The challenge of Sim2Real: There exists a covariate shift, mostly photometric, between synthetic and real domains, making it difficult to transfer models trained on synthetic source data to the target real data. Instead one might observe that, unlike photometry, the geometry persists for a given scene across domains. So we can bypass the photometric domain gap by learning the association not from photometry to geometry or from images to shapes, but from sparse geometry (point clouds) to topology by using the abundance of synthetic data. In doing so we can bypass the synthetic to real domain gap without having to face concerns about covariate shift and domain adaptation.

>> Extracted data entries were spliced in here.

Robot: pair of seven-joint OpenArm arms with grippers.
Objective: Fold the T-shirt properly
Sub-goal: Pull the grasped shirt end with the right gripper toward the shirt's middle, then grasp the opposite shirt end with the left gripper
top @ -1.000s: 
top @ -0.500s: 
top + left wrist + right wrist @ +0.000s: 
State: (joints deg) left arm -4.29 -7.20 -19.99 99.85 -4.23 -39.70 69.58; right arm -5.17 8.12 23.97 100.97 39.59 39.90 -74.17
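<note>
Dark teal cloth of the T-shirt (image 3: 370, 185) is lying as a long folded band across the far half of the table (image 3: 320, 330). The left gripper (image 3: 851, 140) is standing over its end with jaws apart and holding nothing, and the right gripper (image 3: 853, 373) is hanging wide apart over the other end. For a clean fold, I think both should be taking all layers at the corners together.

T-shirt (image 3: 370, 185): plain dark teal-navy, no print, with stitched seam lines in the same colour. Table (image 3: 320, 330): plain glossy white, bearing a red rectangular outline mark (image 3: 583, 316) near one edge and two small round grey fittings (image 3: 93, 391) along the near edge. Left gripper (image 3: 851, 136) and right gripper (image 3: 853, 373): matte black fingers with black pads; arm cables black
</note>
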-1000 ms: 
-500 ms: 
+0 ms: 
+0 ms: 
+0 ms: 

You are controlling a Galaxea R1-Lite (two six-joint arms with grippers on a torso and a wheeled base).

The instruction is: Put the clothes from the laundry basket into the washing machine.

ScaffNet: The challenge of sparse-to-dense depth comppletion is precisely the sparsity. To learn a representation of the sparse point cloud that can capture the complex geometry of objects, we introduce ScaffNet, an encoder decoder network augmented with our version of Spatial Pyramid Pooling (SPP) module. Our SPP module performs max pooling with various kernel sizes to densify the inputs and to capture different receptive fields and learns to balance the tradeoff between density and details of the sparse point cloud.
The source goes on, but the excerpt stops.